The Germans and the Japanese reconfigured their modules by combining and
shortening them, then requested that if others did likewise, that they fit
their module end to end with either another module or our external tank
attachment facility.  We didn't like it: when Germans and Japanese work
together, bad things happen.  The Ruskies were going to build a module (can
you imagine?) and make a way for their capsules to dock, meaning we had to
convert our good old American measurement system from furlongs and rods to
meters with all those scary confusing prefixes such as "centi" and "milli"
and "kilo" based on conversion factors like 10 and 1000 rather than the
usual 2 and the intuitive American 17.3 as one naturally uses when
converting from hogsheads per fortnight to Kensington cubits per square
buggywhip.  

The end result was a redesign of the station known as the Price-Fischer
configuration, often derisively called the Fisher-Price configuration, to
call attention to the fact that the station was so downscaled as to no
longer be a useful research facility, with most of the science experiments
canceled.  The Fisher-Price International station was little more than just
an expensive toy.

Plans to haul an external tank were abandoned, our tank attachment module
project was cancelled before we even got to pitch it at PDR, a critical
feature of the program was cancelled: in the Price Fischer design, the
International space station was closed-ended.  Most space station engineers
were told to run along and play elsewhere, at which time (paradoxically)
plenty of us went from NASA work to defense-related stuff.  I went into
electronics manufacturing for a while, which was educational but far outside
my expertise, then went into a plowshares group where we were trying to find
logical uses for retired military space hardware which was available to us
for a nickel on the dollar down to as little as free, if we could figure out
something fun to do with it.  We wrote proposals until our pencils wore out,
never did come up with economical and peaceful ways to repurpose stuff
originally designed to destroy the world.

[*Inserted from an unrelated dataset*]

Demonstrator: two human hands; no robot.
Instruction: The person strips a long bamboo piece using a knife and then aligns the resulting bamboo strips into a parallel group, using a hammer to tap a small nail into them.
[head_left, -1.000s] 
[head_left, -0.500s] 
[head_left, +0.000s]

Previously the station was required to be open-ended, so that excess
available space shuttle payload capacity could be used to take stuff up
there and park it at the station, so that we could accumulate materials at
the station for later missions which hadn't even yet been dreamed up.  That
was all gone.  The new station was closed-ended, sneaky commies floating
around all over the place inside, and nowhere to park an external tank.
Gone.  All that cool space stuff sacrificed, all just to save a few hundred
billion dollars and help prevent one little nuclear holocaust.

Anders, that's a geek's eye view of tanks in space.